Can You Find The Fish In State Names?

The recent Riddler classic offered this intriguing challenge:

Ohio is the only state whose name doesnt share any letters with the word “mackerel.” Its strange, but its true.

But that isnt the only pairing of a state and a word you can say that about — its not even the only fish! Kentucky has “goldfish” to itself, Montana has “jellyfish” and Delaware has “monkfish,” just to name a few.

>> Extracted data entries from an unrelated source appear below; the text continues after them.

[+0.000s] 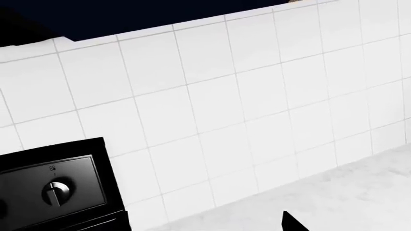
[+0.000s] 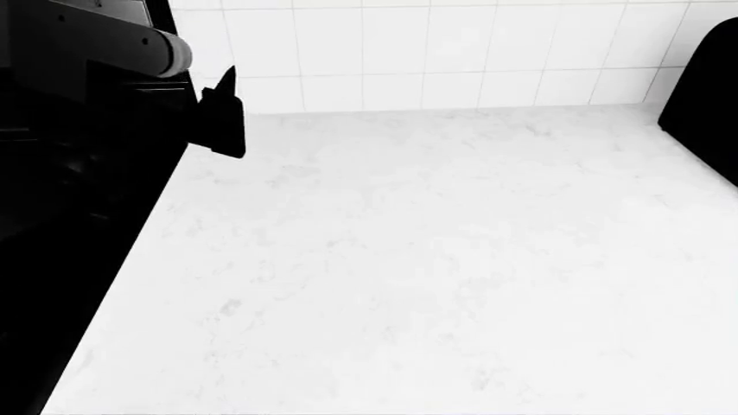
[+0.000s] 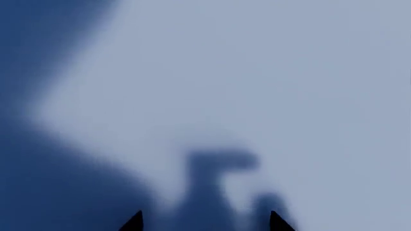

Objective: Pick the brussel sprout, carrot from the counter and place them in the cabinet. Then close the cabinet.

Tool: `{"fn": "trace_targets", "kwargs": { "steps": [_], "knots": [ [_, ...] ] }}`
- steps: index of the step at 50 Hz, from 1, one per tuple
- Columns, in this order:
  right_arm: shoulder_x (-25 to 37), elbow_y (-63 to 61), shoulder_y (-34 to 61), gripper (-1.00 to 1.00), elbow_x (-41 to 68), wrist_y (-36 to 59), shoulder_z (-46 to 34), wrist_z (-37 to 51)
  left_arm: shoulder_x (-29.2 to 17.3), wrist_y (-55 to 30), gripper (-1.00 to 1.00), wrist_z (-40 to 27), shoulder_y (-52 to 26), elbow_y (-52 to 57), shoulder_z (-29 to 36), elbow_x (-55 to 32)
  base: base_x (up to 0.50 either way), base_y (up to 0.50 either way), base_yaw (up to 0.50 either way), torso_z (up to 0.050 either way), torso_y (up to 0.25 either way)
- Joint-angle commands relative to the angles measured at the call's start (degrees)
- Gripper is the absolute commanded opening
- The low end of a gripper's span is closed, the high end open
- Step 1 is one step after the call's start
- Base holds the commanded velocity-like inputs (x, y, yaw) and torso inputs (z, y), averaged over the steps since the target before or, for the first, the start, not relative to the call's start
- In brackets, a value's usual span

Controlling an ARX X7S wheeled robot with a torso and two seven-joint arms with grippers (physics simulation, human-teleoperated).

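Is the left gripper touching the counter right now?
Apart. The head view shows the left gripper raised near the stove, with bare counter around it and no contact point.

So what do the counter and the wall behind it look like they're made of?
The counter looks like matte white stone, marble or quartz, going by its faint grey veining. The wall looks like glossy white ceramic tile: square pieces with thin grey grout lines.

white grey-veined counter [image 2: 438, 259]
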Motion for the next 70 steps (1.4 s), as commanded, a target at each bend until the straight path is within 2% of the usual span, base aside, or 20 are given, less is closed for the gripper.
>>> {"fn": "trace_targets", "kwargs": {
  "steps": [1,13,53,59,70],
  "knots": [
    [-0.23,5.11,-0.02,1.00,13.11,1.54,-10.81,-1.45,-0.24,2.19,1.00,-0.49,1.51,0.62,-3.00,-1.72,0.00,0.00,0.00,0.000,-0.012],
    [-0.23,4.37,-0.02,1.00,10.47,1.15,-7.84,-2.81,-0.98,5.25,1.00,0.25,3.27,2.62,-3.57,0.11,0.00,0.00,0.00,0.000,-0.016],
    [-0.23,3.79,-0.02,1.00,7.36,1.51,-4.13,-3.24,-1.52,8.19,1.00,1.48,5.29,2.47,-3.36,2.11,0.00,0.00,0.00,0.000,-0.140],
    [-0.23,4.06,-0.02,1.00,7.15,1.41,-3.69,-3.31,-1.18,8.18,1.00,0.72,5.52,1.82,-4.44,0.84,0.00,0.00,0.00,0.000,0.012],
    [-0.23,4.01,-0.01,1.00,3.61,2.10,0.02,-4.01,-1.21,7.55,1.00,0.19,5.07,2.19,-4.69,-0.16,0.00,0.00,0.00,0.000,0.248]
  ]
}}
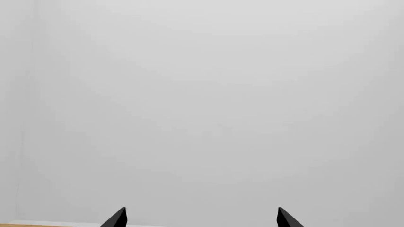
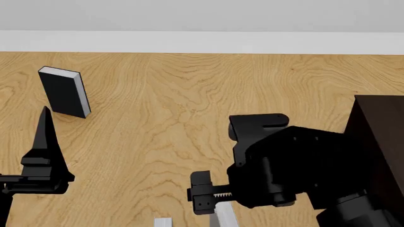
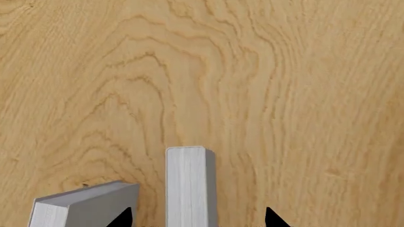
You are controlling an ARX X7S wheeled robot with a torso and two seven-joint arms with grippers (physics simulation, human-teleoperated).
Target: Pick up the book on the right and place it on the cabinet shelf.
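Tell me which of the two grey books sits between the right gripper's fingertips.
The upright grey book, seen page-edge on, stands between the right gripper's fingertips. The other grey book lies angled off to one side, outside them.

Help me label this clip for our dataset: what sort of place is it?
Probably a simulated tabletop set rather than a real room: a bare wood-grain table against a blank pale wall, a few upright books, such as the black book, and a dark cabinet at the table's right edge.
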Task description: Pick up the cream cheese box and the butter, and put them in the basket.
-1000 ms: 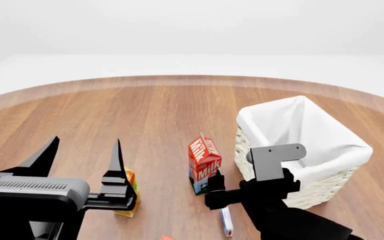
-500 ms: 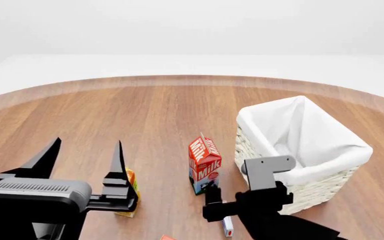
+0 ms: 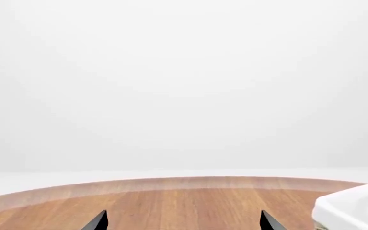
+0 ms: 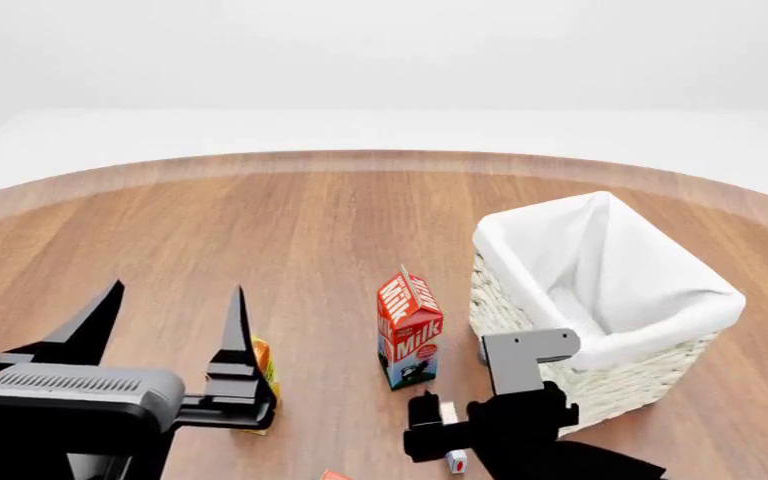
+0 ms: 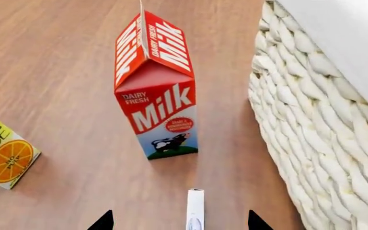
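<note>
The cream cheese box (image 5: 195, 208), a thin white box, lies flat on the wooden table between my right gripper's (image 5: 180, 221) open fingertips. In the head view the right gripper (image 4: 432, 426) hangs over it, and only the box's ends (image 4: 456, 461) show. The white wicker basket (image 4: 624, 375) stands just to the right, and its woven wall (image 5: 312, 143) is close to the gripper. A red-orange corner, probably the butter (image 4: 335, 475), shows at the head view's bottom edge. My left gripper (image 4: 177, 290) is open and empty at the left, raised above the table (image 3: 182, 221).
A red-and-white milk carton (image 4: 408, 325) stands upright just beyond the cream cheese box, also in the right wrist view (image 5: 155, 105). An orange juice carton (image 4: 261, 385) stands by the left gripper and shows in the right wrist view (image 5: 2, 155). The table's curved far edge (image 4: 384, 158) lies beyond.
My right gripper has drawn back toward me and lower, and it now straddles the cream cheese box. The left arm has barely moved.
</note>
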`<state>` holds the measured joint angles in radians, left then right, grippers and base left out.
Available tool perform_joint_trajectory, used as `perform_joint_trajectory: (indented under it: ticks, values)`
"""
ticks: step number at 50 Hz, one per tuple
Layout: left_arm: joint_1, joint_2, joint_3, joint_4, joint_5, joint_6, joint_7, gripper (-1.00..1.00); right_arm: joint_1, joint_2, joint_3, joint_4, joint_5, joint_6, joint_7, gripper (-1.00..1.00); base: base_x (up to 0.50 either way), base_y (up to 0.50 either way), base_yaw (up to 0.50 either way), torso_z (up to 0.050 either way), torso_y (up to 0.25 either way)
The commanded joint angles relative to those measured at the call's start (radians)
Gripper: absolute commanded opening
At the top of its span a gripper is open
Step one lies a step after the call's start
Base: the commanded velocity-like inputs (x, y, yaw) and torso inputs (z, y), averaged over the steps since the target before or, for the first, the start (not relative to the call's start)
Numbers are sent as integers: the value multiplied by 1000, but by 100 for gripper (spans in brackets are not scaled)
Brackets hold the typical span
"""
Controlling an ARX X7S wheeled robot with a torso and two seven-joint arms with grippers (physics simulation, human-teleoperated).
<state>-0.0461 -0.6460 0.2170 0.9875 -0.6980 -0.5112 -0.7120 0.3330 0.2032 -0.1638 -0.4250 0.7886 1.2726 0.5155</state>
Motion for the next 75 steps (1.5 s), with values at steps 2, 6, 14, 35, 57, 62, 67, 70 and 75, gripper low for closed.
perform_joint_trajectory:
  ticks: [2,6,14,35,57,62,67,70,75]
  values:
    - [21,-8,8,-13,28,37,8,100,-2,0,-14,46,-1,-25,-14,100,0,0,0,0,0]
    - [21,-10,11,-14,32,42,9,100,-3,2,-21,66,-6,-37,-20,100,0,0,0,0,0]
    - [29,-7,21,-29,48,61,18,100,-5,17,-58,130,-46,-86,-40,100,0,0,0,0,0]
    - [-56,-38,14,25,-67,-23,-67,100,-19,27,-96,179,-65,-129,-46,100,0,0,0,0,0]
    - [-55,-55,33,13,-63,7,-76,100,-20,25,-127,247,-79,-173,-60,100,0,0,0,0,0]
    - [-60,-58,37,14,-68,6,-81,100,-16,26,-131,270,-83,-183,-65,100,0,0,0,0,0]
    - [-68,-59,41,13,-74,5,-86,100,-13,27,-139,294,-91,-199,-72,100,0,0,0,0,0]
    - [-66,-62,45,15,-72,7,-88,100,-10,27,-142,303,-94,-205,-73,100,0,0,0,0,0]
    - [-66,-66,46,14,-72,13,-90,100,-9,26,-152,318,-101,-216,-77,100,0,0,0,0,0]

What is the longest “mackerel?” That is, what is the longest word that doesnt share any letters with exactly one state? (If multiple “mackerels” are tied for being the longest, can you find them all?)

Extra credit: Which state has the most “mackerels?” That is, which state has the most words for which it is the only state without any letters in common with those words?

Given the provided dictionary, we need to find all the words that do not have overlapping letters with state names (specifically, mackerels are ones with exactly one state with which it does not share letters).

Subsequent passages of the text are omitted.